Work required: Read the records below. Copy each line where the string "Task" occurs.
-------- Study material
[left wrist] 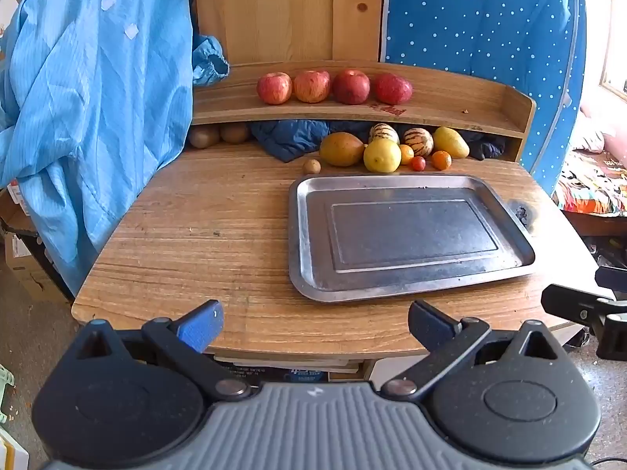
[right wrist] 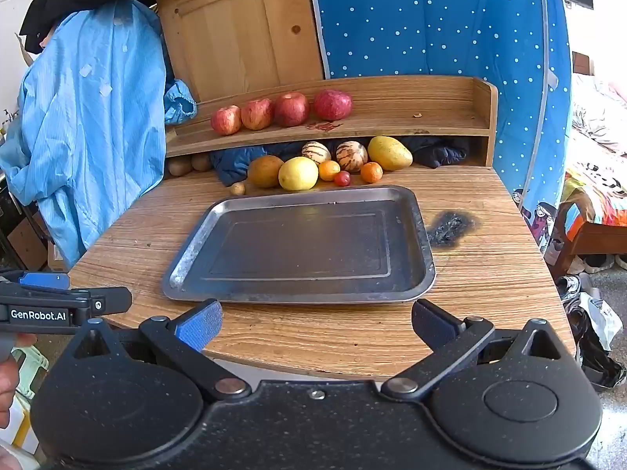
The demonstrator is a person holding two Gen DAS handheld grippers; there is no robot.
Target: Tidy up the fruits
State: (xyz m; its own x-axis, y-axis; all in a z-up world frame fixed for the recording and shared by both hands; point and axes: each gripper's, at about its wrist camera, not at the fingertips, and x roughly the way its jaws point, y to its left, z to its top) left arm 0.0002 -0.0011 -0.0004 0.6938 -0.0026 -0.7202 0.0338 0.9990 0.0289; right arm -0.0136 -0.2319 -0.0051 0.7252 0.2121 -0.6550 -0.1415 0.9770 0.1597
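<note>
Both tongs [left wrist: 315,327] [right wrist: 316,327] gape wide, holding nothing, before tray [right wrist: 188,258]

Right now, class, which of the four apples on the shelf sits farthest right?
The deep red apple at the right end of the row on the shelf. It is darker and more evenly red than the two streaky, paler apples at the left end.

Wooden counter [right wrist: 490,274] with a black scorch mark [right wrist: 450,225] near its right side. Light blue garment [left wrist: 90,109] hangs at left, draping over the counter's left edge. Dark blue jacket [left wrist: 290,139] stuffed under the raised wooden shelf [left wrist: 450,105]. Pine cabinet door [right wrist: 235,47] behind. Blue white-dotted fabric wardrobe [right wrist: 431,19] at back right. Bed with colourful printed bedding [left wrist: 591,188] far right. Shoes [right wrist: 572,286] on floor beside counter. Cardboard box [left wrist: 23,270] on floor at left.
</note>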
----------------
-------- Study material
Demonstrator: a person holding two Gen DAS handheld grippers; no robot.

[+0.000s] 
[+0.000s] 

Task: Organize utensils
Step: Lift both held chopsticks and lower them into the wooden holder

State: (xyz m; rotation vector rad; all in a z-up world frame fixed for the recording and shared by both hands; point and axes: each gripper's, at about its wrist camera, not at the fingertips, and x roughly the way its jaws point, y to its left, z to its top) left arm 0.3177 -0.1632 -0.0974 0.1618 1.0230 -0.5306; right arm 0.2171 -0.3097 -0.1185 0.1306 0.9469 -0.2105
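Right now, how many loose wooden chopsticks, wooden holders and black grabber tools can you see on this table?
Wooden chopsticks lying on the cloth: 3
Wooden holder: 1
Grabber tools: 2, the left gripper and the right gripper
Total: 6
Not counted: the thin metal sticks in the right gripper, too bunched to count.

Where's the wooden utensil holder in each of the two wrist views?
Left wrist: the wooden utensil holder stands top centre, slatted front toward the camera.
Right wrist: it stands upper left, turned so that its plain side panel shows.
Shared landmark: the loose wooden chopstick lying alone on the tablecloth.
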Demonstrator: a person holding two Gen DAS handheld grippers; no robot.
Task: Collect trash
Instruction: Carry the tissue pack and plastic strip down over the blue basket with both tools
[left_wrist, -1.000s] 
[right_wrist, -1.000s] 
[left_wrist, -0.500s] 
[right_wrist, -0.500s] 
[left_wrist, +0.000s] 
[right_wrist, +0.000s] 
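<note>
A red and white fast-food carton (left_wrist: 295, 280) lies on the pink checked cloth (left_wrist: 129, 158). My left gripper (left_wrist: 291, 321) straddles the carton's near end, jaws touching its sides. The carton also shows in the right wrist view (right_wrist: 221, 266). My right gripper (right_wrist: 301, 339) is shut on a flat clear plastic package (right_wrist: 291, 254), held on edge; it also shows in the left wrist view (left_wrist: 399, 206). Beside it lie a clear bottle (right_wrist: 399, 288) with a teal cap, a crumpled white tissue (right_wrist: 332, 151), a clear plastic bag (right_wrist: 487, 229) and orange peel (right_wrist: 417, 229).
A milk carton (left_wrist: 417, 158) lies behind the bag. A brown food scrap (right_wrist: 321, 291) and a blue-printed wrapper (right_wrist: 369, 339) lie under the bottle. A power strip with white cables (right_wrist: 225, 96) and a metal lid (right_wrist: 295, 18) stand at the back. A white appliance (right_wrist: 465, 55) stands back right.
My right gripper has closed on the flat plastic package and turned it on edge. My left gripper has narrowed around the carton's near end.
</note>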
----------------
Result for this exercise:
Task: Organize utensils
Task: Collect trash

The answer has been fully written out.